Something suddenly tried to pull him away from the friendly fire, but Giotto grabbed the soft warmth and didn't let go. Because even if Giotto couldn't have a papa, he could have fire. Fires were warm and took care of everybody. And even if this one needed something to burn, Giotto would give it wood and then it would glow brightly and the others would be warmed by it too. And maybe they could learn to hear its heartbeat like Giotto could. The heartbeat fluttered, and Giotto knew it was confused. The fire didn't know why Giotto wasn't letting go. Giotto would tell it, but Daemon would make fun of him again. And then G would get mad and plot revenge for the slight to Giotto, and somehow it would all end with Daemon and Alaude destroying more of the house. So Giotto held onto the fire, making sure to keep the fluttering heartbeat in his ear.
But the something pulled harder, and the warmth wrapped around Giotto's hands and made them let go. The fire made Giotto let go, and the something took him and placed him on something else that was soft but cold. Giotto struggled against both somethings, but he couldn't open his eyes. If he did, it would give the somethings an advantage, because Giotto would stop struggling to get to the friendly fire that was moving away.

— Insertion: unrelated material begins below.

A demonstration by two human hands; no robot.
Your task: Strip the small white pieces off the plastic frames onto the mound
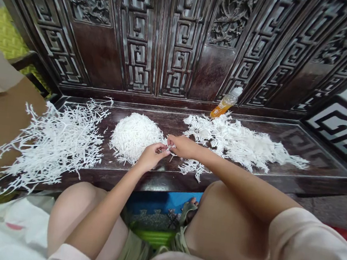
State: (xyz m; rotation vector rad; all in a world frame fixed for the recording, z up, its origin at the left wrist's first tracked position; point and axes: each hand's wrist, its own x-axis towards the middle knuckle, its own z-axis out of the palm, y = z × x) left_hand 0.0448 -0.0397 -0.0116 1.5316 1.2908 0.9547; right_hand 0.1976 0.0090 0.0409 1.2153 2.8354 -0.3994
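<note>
Centre of frame: fingers of left hand [150, 157] and right hand [184, 147] pinch a small white piece [173, 148]. White heap [136, 135] noted left of centre on bench [172, 123]; branching white pile [58, 144], left of frame.

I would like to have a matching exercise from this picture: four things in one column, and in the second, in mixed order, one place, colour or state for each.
1. bottle
2. rounded white heap
3. carved panels
4. right hand

A. dark brown, at the back
B. pinching a thin white piece beside the left hand
C. orange liquid inside
D. right of the branching white heap

Pairs: 1-C, 2-D, 3-A, 4-B
</note>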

"Go," said the something. It was a man. Giotto struggled more. The others! "He'll be fine."
"Giotto wants to go with his papa," said a very familiar voice. Asari. Why was Asari here? Asari hadn't stayed with them since finding his papa. So why was—?
"I'm not his papa," crackled the fire. No, not fire. It was the man that was supposed to make Giotto laugh. Giotto stilled. He had fallen asleep on the table after eating both his and the man's food. And there had never been a fire. "He'll be better off here."
"But Uncle Tsuna would make a great papa," said Asari in what Giotto knew was the closest thing to a whine that the cheerful boy could make.
"No," said the fire—no, man. Giotto squeezed his eyes shut and sunk deeper into the second something that was a bed. "I wouldn't."
Giotto ignored how sad the man sounded, because he wasn't a fire, and Giotto couldn't get close to him.